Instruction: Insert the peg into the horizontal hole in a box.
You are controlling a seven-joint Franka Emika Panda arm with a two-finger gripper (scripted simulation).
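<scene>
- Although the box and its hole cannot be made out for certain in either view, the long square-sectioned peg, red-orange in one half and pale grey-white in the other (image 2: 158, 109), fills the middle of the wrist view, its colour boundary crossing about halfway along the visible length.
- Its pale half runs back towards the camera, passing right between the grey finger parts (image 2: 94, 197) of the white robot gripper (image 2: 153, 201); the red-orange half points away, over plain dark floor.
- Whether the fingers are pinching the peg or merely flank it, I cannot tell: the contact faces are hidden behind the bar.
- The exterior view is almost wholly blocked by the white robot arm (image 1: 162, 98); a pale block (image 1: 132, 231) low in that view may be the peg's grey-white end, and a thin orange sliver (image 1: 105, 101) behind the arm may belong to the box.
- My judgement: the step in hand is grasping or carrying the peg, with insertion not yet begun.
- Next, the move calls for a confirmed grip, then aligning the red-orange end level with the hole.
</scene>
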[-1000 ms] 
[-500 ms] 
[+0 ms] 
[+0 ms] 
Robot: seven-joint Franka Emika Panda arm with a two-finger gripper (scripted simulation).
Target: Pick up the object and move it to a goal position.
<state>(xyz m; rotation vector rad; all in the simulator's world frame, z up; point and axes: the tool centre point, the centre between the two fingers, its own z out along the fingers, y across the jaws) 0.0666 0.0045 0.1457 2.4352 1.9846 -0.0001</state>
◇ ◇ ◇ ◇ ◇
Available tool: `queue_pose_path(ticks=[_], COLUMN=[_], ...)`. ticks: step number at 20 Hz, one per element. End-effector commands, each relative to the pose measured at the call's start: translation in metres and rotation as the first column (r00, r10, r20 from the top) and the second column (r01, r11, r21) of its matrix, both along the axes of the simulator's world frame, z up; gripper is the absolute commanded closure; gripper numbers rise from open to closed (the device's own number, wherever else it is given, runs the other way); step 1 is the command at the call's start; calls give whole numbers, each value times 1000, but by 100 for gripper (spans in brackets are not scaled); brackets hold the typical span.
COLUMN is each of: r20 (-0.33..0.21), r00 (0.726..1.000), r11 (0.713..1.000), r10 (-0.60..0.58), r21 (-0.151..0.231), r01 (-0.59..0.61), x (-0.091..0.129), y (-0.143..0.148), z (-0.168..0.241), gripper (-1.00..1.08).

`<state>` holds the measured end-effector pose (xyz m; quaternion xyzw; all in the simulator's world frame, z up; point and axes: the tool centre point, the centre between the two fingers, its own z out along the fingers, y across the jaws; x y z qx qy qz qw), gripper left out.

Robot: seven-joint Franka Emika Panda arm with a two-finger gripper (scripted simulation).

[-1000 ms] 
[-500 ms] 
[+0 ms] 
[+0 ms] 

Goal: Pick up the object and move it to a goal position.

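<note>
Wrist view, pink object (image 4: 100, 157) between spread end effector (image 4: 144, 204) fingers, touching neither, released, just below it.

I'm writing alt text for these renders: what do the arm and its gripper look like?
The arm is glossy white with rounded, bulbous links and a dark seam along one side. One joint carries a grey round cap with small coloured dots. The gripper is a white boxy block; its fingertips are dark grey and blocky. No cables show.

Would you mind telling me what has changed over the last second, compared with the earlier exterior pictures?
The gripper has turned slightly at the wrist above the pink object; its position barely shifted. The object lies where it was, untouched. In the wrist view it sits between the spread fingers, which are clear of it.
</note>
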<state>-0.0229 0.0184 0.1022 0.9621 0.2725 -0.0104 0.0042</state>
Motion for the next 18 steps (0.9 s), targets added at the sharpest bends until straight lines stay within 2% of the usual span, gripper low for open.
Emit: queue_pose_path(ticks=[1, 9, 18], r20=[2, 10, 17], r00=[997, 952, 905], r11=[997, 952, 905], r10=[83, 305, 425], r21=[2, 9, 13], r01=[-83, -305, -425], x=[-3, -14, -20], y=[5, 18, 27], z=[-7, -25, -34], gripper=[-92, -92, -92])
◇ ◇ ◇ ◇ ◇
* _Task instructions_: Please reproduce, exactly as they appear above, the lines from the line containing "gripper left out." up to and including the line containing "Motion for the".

* _Answer box_:
`<state>` holds the measured end-effector pose (xyz m; quaternion xyzw; all in the simulator's world frame, z up; point and axes: the tool centre point, the centre between the two fingers, its own z out along the fingers, y across the jaws; x y z qx qy qz qw), gripper left out.

Robot: seven-joint Franka Emika Panda arm with a two-finger gripper (scripted simulation).

[-1000 ms] 
[-500 ms] 
[+0 ms] 
[+0 ms] 

Goal: Pick up the object and move it to a goal position.

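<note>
Wrist view, pink object (image 4: 100, 157) between spread end effector (image 4: 144, 204) fingers, touching neither, released, just below it.

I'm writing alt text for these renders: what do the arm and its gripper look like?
The arm is glossy white with rounded, bulbous links and a dark seam along one side. One joint carries a grey round cap with small coloured dots. The gripper is a white boxy block; its fingertips are dark grey and blocky. No cables show.

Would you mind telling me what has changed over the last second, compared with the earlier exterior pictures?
The gripper has turned slightly at the wrist above the pink object; its position barely shifted. The object lies where it was, untouched. In the wrist view it sits between the spread fingers, which are clear of it.
</note>
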<state>-0.0229 0.0184 0.1022 0.9621 0.2725 -0.0104 0.0042</state>
Motion for the next 18 steps (0.9 s), targets added at the sharpest bends until straight lines stay within 2% of the usual span, gripper low for open.

That finishes the output.